“Tourista”, or traveller’s diarrhea, affects 10 to 40% travelers – a variable proportion depending on the country visited and the length of stay – and is defined by at least three emissions of soft or liquid stools per day during a stay abroad, or in the days following the return. She is often of bacterial origin. Of the precautions limit contamination: avoid tap water, raw food, food sold in the street… “Love-killing” recommendations for local immersion… but justified.
In fact, even benign, the tourista promotes the development of a urinary tract infection. This was revealed by two Finnish researchers in a publication published in April in Travel Medicine and Infectious Disease. In this prospective study of 517 Finns, people preparing to travel more than 4 days outside Scandinavia completed a first health questionnaire before their departure, a second questionnaire 6 days following their return, and finally a third 3 to 5 weeks following their return.

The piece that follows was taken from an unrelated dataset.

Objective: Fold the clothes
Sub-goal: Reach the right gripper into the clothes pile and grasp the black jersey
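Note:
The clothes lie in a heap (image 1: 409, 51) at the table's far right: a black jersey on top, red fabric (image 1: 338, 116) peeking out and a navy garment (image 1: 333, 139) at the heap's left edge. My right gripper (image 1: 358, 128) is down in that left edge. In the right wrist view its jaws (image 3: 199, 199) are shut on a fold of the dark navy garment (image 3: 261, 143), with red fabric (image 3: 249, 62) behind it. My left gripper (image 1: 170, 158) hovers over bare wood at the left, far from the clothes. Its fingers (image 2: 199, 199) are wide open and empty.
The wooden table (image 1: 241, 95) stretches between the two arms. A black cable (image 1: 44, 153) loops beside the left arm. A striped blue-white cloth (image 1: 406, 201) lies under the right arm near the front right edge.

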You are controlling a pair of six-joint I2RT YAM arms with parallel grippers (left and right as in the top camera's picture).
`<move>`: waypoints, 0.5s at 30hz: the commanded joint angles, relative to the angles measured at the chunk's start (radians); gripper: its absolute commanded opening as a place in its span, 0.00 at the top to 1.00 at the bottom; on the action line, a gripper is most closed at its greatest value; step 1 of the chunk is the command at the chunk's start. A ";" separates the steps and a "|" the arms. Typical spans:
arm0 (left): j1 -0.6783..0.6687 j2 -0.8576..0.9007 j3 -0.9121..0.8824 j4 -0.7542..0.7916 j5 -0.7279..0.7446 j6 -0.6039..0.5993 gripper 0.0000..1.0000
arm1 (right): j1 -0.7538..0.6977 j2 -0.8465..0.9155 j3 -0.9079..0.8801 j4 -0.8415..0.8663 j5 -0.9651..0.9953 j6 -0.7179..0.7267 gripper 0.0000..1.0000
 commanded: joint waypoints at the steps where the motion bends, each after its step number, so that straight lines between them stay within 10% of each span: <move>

Using data from the second questionnaire, the researchers estimated that 15 of the volunteers (2.9% of the cohort), all traveling to a developing country, had had a urinary tract infection during their trip, a proportion 5 times higher than in the general population. In parallel, 353 subjects had had turista (68.3%). The travelers with UTIs had all had turista – and of the three people who recorded the date symptoms started for both infections, none had had the UTI before the diarrhoea. The researchers conclude that turista is a predisposing risk factor for urinary tract infections (odds ratio = 9.2; P = 0.011), probably because diarrhea facilitates access of intestinal bacteria (some of which cause urinary tract infections) to the urethra.